Role of Child-Directed Speech Constructions in Early Language

An Analysis of the CHILDES Corpus

  • Faculty Advisor

Published On

July 2018

Originally Published

NURJ 2017-18
Honors Thesis


The theory of Construction Grammar in linguistics –– that form and meaning pairings are the structural basis of language –– is increasingly discussed in the academic community. One of its main tenets include the notion that syntactic constructions provide semantic information,  which is meaning that is generalized from the particular verbs with which the structures are commonly associated. In order to investigate the explanatory power of the theory, this research project focused on methods for annotating, organizing, and analyzing large samples of child-directed speech for such constructions. Utilizing two resources, the CHILDES corpus and the FrameNet project, over 10,000 lines of transcribed child-directed speech were analyzed and coded for target verbs appearing in ditransitive, caused-motion, and intransitive motion constructions. Results of the corpus analysis show that the caused-motion and intransitive motion constructions do, in fact, exhibit higher frequency of certain verbs, as expected under a constructionist account.


The study of language acquisition and development is central to cognitive science. Over the past several decades, many theories have attempted to explain how children grasp something as complex as language skills. Chomsky (1968) and others have hypothesized that, given the complex and highly abstract principles of grammar, it must be the case that humans are born with an innate universal grammar. In contrast, usage-based theorists assert that humans have the ability, through powerful learning and development mechanisms, to gain language and communication skills (Tomasello, 2009). Proponents of this view argue that these general learning mechanisms are beneficial in the process of acquiring language. Because humans are not equipped with any innate language tools, they instead utilize their experience communicating to learn and perfect the craft.

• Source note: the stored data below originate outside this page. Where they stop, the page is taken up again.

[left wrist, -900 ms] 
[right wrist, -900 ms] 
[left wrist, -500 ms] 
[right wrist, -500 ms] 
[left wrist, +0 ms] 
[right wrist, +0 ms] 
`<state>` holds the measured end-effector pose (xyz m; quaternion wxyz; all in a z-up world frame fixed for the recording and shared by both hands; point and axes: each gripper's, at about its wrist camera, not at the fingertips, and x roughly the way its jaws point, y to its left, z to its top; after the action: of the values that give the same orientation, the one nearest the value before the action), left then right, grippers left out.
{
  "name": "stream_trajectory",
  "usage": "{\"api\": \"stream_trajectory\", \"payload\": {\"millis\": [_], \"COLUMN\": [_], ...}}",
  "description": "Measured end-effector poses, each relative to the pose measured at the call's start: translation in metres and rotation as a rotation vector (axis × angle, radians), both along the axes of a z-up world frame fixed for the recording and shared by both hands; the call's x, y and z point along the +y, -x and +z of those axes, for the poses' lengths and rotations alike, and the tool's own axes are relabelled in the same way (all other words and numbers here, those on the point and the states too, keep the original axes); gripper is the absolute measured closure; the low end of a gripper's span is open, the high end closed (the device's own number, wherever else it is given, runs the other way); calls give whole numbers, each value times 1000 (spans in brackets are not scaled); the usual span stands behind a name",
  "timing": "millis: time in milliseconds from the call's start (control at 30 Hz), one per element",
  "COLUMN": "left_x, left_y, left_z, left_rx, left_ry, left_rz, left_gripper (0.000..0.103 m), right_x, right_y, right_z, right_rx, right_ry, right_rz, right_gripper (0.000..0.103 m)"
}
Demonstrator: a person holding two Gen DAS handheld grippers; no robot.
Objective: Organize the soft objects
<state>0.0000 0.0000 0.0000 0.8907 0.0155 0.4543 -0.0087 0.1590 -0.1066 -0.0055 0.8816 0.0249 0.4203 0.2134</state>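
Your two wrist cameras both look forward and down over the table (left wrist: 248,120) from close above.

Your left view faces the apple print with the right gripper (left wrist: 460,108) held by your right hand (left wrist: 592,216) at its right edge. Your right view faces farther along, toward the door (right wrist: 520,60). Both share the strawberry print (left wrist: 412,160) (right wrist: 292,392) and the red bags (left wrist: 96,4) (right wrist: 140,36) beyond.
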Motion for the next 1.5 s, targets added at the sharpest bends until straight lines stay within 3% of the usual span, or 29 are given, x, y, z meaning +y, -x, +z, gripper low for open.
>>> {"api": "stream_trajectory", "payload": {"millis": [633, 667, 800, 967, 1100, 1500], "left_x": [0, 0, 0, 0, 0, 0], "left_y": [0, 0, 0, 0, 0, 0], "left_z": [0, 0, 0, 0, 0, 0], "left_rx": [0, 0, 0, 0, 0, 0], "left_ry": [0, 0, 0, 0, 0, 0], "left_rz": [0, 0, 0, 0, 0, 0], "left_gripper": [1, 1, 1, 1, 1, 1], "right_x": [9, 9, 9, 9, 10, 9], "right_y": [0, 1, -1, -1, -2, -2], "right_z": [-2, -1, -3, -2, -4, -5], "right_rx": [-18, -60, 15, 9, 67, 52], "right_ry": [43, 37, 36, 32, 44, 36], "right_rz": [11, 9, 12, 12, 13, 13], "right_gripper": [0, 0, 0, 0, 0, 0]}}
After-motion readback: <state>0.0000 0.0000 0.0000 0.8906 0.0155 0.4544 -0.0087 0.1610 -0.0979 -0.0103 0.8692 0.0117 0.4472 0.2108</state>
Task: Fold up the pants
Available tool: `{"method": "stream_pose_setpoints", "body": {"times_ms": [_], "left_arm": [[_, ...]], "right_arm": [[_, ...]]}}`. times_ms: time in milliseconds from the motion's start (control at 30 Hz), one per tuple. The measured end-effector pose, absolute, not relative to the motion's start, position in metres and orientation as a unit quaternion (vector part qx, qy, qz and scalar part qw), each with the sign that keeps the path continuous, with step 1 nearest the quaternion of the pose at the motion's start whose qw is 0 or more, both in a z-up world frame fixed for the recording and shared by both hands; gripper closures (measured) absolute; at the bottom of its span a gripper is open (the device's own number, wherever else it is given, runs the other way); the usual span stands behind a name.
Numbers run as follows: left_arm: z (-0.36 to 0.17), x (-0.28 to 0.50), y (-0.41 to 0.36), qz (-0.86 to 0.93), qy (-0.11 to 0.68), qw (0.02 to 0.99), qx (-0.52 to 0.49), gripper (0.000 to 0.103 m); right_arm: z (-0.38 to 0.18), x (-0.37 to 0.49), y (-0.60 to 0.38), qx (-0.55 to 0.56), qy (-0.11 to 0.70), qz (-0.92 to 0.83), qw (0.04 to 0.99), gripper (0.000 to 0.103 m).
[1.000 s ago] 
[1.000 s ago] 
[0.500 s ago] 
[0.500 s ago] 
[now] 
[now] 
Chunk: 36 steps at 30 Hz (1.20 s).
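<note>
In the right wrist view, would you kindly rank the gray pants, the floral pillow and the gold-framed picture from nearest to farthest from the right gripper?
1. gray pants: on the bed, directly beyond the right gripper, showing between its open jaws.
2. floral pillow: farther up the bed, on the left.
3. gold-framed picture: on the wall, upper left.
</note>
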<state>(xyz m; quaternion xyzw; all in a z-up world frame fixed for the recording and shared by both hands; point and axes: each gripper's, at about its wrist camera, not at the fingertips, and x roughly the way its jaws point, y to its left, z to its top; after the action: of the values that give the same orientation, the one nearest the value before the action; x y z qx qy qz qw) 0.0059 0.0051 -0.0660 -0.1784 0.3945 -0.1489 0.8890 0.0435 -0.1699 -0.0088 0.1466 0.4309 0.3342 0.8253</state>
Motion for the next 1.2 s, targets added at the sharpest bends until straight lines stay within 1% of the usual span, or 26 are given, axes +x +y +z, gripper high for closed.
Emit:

With this theory in mind, I conducted research regarding the patterns of speech that occur when adults speak directly to very young children. This research project attempts to uncover information about constructions, form and meaning pairings that are theorized to be the basis of all language, and their potential ability to aid in child language learning (in the absence of a universal grammar) (Goldberg, 1995).

Review of Literature

Considerable attention has been devoted to studying child language acquisition in the fields of cognitive science, linguistics, and developmental psychology. Beginning in the 1960s and through the mid-1980s, traditional approaches to studying language-learning were generativist, and proposed a universal grammar and a strict distinction between lexical and syntactic representations (Chomsky, 1981). Theories of this nature stressed the seemingly impossible task of acquiring not only the necessary vocabulary to communicate, but also the extremely complex lattice of grammatical structures necessary to develop language skills (Chomsky, 1968). Traditional views like these are still held in the field, but other theorists have hypothesized alternative usage-based theories of language acquisition. Tomasello, Goldberg, and many others have posited that children’s language-learning abilities are strong enough that acquisition can occur simply through learning patterns in the grammar.

Contemporary grammarians, studying sets of simple sentences, have found that certain constructions exist systematically, independent of the specific verbs and words included in given sentences. Thus, the constructionist theory of linguistics states that constructions themselves carry meaning, beyond the meaning of component words of the sentence, and that children can utilize these forms to learn meaning. “Constructions” have since been defined as a syntactic structure whose composition (form and/or meaning) does not originate from other existing constructions in the language. The formal definition is as follows:

“Sentence C is a construction iffdef C is a form-meaning pair <Fi, Si> such that some aspect of Fi or some aspect of Si is not strictly predictable from C’s component parts or from other previously established constructions” (Goldberg, p. 4, 1995).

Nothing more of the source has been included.